→ Problem to solve: Search the entries below for the string "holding" and copy the lines that hold it.

(Stored data entries)
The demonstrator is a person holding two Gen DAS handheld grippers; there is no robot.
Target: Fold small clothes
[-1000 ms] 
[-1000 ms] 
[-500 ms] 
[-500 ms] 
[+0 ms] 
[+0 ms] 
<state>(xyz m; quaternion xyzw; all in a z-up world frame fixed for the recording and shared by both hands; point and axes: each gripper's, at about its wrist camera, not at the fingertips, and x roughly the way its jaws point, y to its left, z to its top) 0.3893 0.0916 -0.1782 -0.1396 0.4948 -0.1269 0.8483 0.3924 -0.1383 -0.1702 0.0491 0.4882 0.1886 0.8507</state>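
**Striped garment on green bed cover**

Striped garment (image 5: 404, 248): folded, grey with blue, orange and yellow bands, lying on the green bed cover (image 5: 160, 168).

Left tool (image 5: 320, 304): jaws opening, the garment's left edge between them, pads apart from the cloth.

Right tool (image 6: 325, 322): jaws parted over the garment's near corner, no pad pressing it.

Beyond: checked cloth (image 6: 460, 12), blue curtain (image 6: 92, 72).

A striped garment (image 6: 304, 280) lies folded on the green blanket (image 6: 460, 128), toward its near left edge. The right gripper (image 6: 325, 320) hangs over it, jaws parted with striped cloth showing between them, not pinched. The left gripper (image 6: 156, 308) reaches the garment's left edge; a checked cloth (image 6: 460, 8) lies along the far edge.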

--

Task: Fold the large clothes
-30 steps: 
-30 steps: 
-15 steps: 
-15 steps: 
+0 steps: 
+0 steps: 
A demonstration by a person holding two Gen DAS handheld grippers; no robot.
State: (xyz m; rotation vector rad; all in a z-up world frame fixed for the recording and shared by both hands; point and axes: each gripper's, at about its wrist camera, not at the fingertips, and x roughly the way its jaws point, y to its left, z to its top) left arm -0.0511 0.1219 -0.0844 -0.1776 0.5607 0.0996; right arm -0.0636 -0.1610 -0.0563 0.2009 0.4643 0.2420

→ Reply:
The demonstrator is a person holding two Gen DAS handheld grippers; there is no robot.
A demonstration by a person holding two Gen DAS handheld grippers; no robot.

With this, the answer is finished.